#### [What this task involves]
Copy exactly the lines from the start of the data below through the one that carries "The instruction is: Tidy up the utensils", and only those.

BEGIN Given data

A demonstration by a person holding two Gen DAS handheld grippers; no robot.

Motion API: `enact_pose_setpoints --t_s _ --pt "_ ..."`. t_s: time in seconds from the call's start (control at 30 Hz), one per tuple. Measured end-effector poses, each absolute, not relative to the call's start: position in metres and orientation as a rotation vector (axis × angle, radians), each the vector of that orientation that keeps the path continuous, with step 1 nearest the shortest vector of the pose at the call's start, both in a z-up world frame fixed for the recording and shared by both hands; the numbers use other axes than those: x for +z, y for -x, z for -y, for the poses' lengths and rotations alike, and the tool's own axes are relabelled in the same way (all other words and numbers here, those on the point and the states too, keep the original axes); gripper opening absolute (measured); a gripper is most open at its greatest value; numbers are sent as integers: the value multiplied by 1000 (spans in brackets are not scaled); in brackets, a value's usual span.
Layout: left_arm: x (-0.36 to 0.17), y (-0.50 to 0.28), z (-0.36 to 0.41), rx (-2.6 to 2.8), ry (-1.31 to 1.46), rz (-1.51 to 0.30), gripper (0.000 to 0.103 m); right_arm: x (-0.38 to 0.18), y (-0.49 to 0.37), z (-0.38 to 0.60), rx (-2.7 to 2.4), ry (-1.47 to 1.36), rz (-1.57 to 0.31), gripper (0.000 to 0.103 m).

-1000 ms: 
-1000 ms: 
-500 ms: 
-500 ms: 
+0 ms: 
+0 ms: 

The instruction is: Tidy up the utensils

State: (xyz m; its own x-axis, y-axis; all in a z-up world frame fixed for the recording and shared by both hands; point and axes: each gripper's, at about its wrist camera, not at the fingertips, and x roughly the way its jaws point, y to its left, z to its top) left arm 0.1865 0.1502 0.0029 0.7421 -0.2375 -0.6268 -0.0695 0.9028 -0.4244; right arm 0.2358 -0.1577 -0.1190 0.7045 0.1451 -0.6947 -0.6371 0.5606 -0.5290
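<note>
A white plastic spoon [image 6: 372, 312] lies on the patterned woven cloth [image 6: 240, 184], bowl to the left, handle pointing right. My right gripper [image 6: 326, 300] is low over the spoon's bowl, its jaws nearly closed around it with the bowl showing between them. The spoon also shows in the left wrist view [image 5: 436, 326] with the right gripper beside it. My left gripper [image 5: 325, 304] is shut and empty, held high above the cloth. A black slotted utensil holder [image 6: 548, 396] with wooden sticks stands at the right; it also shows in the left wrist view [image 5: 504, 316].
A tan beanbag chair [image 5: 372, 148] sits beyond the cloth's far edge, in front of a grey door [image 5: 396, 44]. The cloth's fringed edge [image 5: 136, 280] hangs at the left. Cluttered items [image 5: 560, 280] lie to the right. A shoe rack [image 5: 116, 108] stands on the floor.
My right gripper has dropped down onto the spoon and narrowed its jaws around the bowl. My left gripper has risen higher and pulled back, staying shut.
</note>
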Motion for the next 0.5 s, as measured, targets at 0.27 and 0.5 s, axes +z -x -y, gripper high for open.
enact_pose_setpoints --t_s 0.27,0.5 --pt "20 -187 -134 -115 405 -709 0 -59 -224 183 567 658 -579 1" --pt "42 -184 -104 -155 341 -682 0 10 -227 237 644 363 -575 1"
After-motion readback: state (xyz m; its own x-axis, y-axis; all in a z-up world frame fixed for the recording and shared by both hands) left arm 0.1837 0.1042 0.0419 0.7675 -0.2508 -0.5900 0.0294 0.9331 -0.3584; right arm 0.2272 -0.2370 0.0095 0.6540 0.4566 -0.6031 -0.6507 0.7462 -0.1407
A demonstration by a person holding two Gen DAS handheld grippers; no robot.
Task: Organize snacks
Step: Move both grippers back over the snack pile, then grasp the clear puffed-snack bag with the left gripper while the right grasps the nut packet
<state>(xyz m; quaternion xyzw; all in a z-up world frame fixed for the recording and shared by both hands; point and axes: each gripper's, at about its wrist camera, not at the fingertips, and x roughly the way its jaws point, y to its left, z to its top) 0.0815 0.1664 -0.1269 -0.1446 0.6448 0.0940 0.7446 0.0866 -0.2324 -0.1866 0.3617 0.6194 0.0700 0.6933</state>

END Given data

#### [Written solution]
A demonstration by a person holding two Gen DAS handheld grippers; no robot.

Motion API: `enact_pose_setpoints --t_s _ --pt "_ ..."`. t_s: time in seconds from the call's start (control at 30 Hz), one per tuple. Measured end-effector poses, each absolute, not relative to the call's start: position in metres and orientation as a rotation vector (axis × angle, radians), each the vector of that orientation that keeps the path continuous, with step 1 nearest the shortest vector of the pose at the call's start, both in a z-up world frame fixed for the recording and shared by both hands; the numbers use other axes than those: x for +z, y for -x, z for -y, for the poses' lengths and rotations alike, and the tool's own axes are relabelled in the same way (all other words and numbers here, those on the point and the states too, keep the original axes); gripper opening absolute (measured); a gripper is most open at its greatest value; numbers are sent as integers: the value multiplied by 1000 (spans in brackets are not scaled); in brackets, a value's usual span.
Layout: left_arm: x (-0.36 to 0.17), y (-0.50 to 0.28), z (-0.36 to 0.41), rx (-2.6 to 2.8), ry (-1.31 to 1.46), rz (-1.51 to 0.30), gripper (0.000 to 0.103 m); right_arm: x (-0.38 to 0.18), y (-0.49 to 0.37), z (-0.38 to 0.60), rx (-2.7 to 2.4), ry (-1.47 to 1.36), rz (-1.57 to 0.31), gripper (0.000 to 0.103 m).

-1000 ms: 
-1000 ms: 
-500 ms: 
-500 ms: 
+0 ms: 
+0 ms: 

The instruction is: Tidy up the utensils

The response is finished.